Half way through it's pretty accurate to my recollection of those days, the ST
creation and Tramiel with his take no prisoners scorched earth style. A couple
of snippets of quality C= Intl adverts too. "Amiga sold by a rudderless
company who blundered on a daily basis and couldn't sell Tuna to the cat" :)

I'd forgotten about West Chester burning the efigy of Ali.

------
Tloewald
Apple and IBM competed for similar users (VisiCalc started on the Apple ][),
Commodore was competing against consoles and crappier computers. Commodore was
eventually killed by PC clones -- IBM PCs were FAR too expensive for families
to buy to play games on. (IBM PCs were more generally as expensive as Macs --
clones drove prices down, with IBM maintaining obscene prices until its brand
name meant nothing).

Commodore continued to have huge success with the Amiga -- but less so in the
US than Europe and Australia.
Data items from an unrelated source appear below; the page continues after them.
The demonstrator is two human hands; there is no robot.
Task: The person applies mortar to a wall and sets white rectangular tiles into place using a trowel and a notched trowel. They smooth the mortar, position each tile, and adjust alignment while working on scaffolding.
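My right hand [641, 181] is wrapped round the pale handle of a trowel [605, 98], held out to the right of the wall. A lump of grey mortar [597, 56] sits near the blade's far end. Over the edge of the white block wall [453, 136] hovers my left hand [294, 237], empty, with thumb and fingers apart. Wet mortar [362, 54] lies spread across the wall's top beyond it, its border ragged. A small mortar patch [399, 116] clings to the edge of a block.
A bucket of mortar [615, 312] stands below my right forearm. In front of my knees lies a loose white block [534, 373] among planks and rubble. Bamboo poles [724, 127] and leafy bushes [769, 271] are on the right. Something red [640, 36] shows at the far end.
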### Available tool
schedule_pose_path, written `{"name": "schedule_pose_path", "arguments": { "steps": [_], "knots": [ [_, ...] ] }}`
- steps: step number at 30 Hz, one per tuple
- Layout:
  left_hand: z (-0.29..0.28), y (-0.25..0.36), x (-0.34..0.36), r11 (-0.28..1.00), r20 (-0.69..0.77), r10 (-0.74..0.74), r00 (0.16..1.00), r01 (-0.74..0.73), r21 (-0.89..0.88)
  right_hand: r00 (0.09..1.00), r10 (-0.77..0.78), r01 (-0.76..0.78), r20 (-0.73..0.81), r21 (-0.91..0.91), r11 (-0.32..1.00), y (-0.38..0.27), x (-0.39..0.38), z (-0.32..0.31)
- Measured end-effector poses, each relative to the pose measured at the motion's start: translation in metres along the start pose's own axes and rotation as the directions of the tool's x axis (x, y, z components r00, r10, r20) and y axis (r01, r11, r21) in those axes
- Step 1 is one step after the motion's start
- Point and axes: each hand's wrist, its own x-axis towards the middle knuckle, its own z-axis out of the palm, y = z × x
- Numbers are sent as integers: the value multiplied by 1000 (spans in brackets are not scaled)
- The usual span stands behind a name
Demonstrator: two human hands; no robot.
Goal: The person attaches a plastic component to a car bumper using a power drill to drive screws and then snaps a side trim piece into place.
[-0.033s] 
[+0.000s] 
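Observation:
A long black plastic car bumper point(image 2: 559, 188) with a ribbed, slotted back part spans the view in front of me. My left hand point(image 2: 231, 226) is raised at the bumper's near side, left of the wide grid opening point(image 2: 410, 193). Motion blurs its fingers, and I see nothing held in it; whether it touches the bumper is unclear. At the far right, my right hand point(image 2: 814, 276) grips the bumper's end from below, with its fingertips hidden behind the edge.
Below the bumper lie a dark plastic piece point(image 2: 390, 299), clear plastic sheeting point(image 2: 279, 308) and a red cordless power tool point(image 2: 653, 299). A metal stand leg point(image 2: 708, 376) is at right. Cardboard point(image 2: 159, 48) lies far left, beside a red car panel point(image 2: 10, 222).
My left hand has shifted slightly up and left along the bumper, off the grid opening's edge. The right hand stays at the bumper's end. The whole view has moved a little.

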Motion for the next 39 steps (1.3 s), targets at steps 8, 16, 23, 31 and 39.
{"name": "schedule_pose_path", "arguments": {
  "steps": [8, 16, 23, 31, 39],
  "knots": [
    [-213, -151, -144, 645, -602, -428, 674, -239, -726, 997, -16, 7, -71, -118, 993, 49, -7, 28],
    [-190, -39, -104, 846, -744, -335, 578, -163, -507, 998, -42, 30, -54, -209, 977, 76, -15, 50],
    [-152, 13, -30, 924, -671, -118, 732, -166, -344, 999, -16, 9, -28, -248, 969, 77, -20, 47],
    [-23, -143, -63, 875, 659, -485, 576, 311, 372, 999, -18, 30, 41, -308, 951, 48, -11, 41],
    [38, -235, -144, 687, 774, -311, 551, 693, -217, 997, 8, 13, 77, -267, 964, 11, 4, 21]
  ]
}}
My recollection was of game stores being C64 and
cartridges and a bunch of lesser companies, and then Amiga and IBM gradually
taking over, with IBM only becoming dominant as Commodore finally succumbed to
mismanagement in the early 90s (after commodore when bankrupt, it was revealed
that during the years when the Amiga was the world's most popular home
computer, Commodore never turned a profit).

------
protomyth
The charts does point out one thing that gets in the way of a lot of
narratives. Apple didn't lose the the marketshare war to IBM, Commodore did.
Commodore had already passed Apple by a wide margin.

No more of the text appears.